## Aim of the task
Pictures aside, quote the whole listing exactly.

[Data extract Boundary: Start]

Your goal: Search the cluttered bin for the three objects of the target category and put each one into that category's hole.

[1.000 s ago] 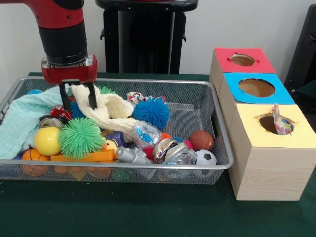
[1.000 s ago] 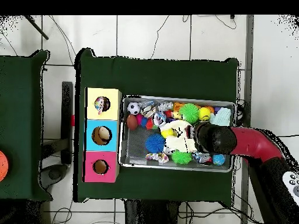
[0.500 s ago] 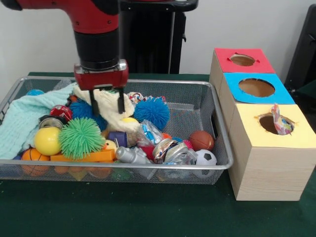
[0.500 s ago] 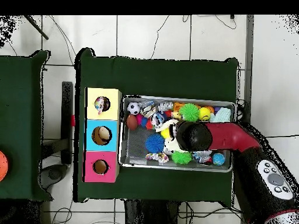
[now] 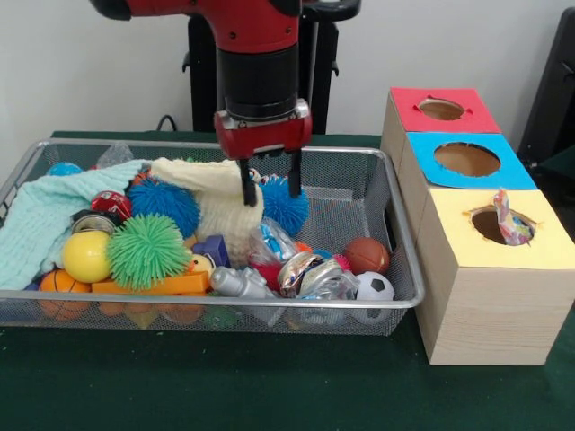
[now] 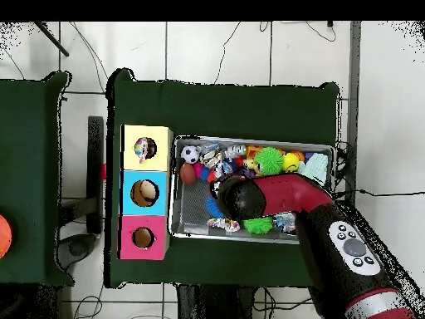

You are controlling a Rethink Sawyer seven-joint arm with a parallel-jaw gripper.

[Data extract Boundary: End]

## Final answer
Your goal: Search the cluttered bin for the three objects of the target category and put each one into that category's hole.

[1.000 s ago] 
[1.000 s ago] 
[0.500 s ago] 
[0.500 s ago] 
[now] 
[now] 

You are controlling a Rethink Sawyer seven-joint arm with a parallel-jaw gripper.

That wraps up the exercise.